## How to complete this task
A picture-free, exact reproduction of the listing that follows is required.

## Dataset extract
+===+
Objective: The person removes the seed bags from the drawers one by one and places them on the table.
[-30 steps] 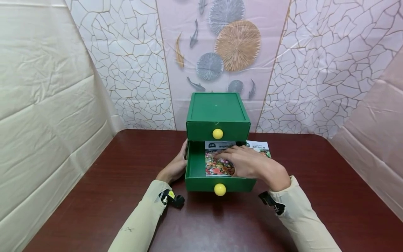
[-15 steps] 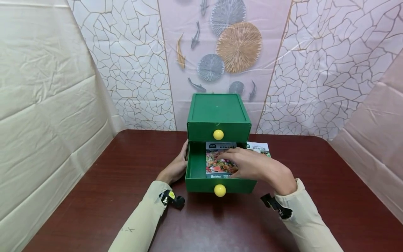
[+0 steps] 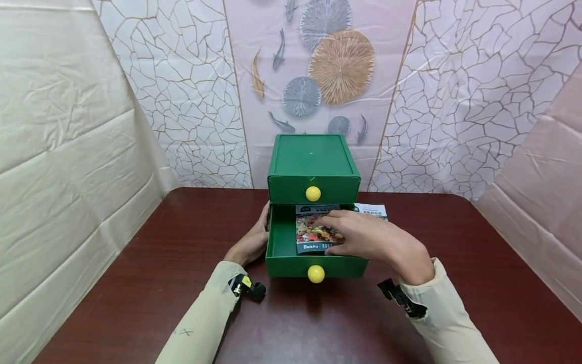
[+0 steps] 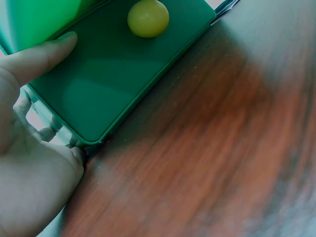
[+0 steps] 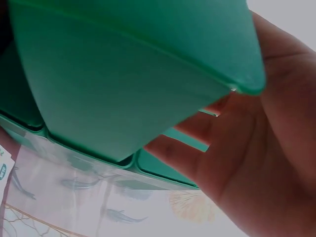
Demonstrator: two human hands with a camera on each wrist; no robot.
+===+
## Written solution
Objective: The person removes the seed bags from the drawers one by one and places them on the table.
[-30 steps] 
[-15 steps] 
[+0 steps] 
[+0 steps] 
[+0 steps] 
Demonstrator: two human hands with a camera on each wrist; no robot.

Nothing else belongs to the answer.